Reputation: 9844
I'm trying to calculate the coherence score after using BERTopic modelling to discover topics from an input text. I'm facing this error though "unable to interpret topic as either a list of tokens or a list of ids"
, and I'm not sure why.
This is how I get the tokens and topics words:
from bertopic import BERTopic
import gensim.corpora as corpora
from gensim.models.coherencemodel import CoherenceModel
topic_model = BERTopic(n_gram_range=(2, 3), min_topic_size=5)
topics, _ = topic_model.fit_transform(docs)
cleaned_docs = topic_model._preprocess_text(docs)
vectorizer = topic_model.vectorizer_model
analyzer = vectorizer.build_analyzer()
tokens = [analyzer(doc) for doc in cleaned_docs]
dictionary = corpora.Dictionary(tokens)
corpus = [dictionary.doc2bow(token) for token in tokens]
topics = topic_model.get_topics()
topics.pop(-1, None)
topic_words = [
[word for word, _ in topic_model.get_topic(topic) if word != ""] for topic in topics
]
topic_words = [[words for words, _ in topic_model.get_topic(topic)]

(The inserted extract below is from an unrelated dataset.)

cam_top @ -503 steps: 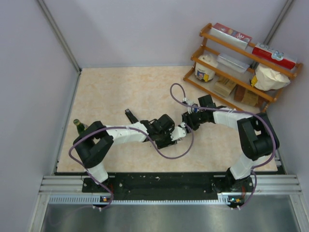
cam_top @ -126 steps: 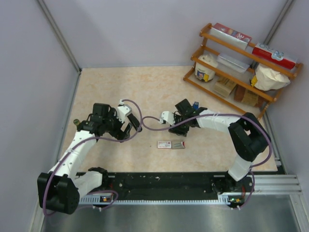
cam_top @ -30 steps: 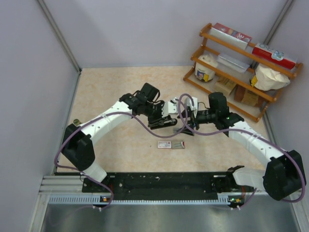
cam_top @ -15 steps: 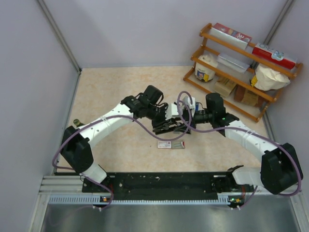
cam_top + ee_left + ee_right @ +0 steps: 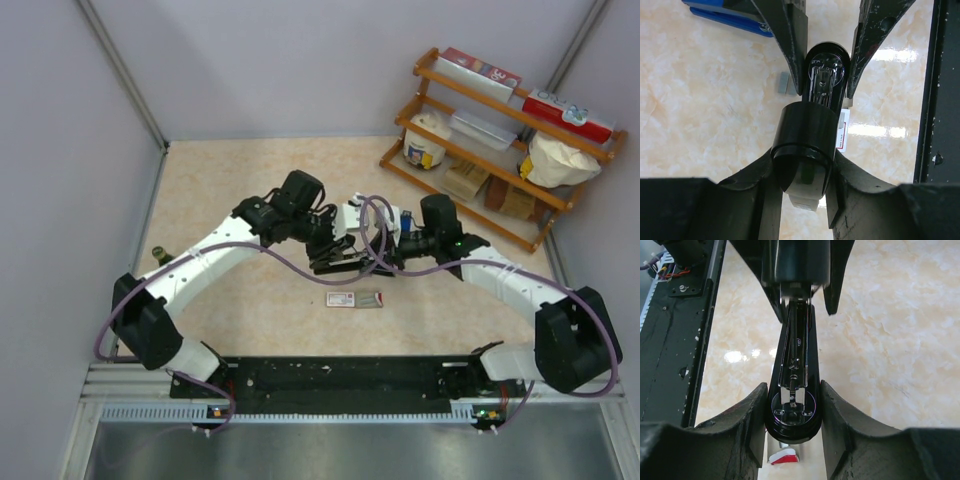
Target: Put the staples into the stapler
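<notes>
A black stapler [image 5: 350, 259] hangs above the table between my two grippers. My left gripper [image 5: 333, 257] is shut on one end of it [image 5: 807, 145]. My right gripper [image 5: 378, 256] is shut on the other end, where the stapler's metal channel [image 5: 794, 385] faces its camera. The staples lie on the table below: a grey strip [image 5: 371, 299] next to the small white box with red print [image 5: 341, 299]. The left wrist view shows a short grey strip [image 5: 784, 82] and the box edge [image 5: 842, 131]. The right wrist view shows a box corner [image 5: 785, 458].
A wooden rack [image 5: 470, 150] with boxes, a tub and bags stands at the back right. A blue stapler-like object [image 5: 725, 12] lies under the right arm [image 5: 404, 217]. A small green bottle [image 5: 158, 256] stands at the left edge. A black rail [image 5: 340, 375] runs along the near edge.
The left gripper brought the black stapler from the left side to the centre, and the right gripper closed on its other end. In the last half second both shifted slightly back and left.
</notes>
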Robot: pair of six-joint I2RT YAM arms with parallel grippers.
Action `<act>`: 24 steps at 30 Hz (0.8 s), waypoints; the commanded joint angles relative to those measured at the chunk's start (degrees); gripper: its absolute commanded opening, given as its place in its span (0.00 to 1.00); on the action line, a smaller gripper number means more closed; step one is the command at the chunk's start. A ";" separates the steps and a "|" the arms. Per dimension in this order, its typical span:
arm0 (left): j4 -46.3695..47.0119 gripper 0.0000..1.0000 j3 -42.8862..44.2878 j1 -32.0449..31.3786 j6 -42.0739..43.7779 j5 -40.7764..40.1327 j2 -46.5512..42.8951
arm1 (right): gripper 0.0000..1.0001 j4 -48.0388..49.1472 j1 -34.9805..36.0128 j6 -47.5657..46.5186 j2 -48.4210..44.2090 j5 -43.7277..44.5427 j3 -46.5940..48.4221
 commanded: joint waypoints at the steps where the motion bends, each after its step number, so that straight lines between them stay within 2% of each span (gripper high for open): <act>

for topic in range(len(set(topics))-1)]
# Evaluate
coherence_model = CoherenceModel(topics=topic_words,
texts=tokens,
corpus=corpus,
dictionary=dictionary,
coherence='c_v')
coherence = coherence_model.get_coherence()
It fails here:
def _ensure_elements_are_ids(self, topic):
ids_from_tokens = [self.dictionary.token2id[t] for t in topic if t in self.dictionary.token2id]
ids_from_ids = [i for i in topic if i in self.dictionary]
if len(ids_from_tokens) > len(ids_from_ids):
return np.array(ids_from_tokens)
elif len(ids_from_ids) > len(ids_from_tokens):
return np.array(ids_from_ids)
else:
raise ValueError('unable to interpret topic as either a list of tokens or a list of ids')
It seems that something weird is happening in the topic_words
step. I'm getting words that don't exist in the data and I don't understand why. To test it out, I set manually docs as a given list of strings.
For instance:
logger.info(id2word.token2id[t])
KeyError: 'calendar happy'
I don't have any entry for calendar happy
in docs. But I see it when I log the topic words:
logger.info(topic_words)
[['new year', 'chinese new year', 'chinese new', 'calendar happy', '2023 chinese new', '2023 chinese', 'new month', 'happy new month', 'happy new year', 'monthly calendar happy']...
I'm not sure how this can be and I see this is how people use to evaluate Bertopic, for instance: https://www.theanalyticslab.nl/topic-modeling-with-bertopic/
Upvotes: 3
Views: 3363
Reputation: 243
I met the same error, which was caused by the empty topic words. Some topics may have empty top N words for some reasons. Delete such empty topics helped solve this problem in my case.
Upvotes: 2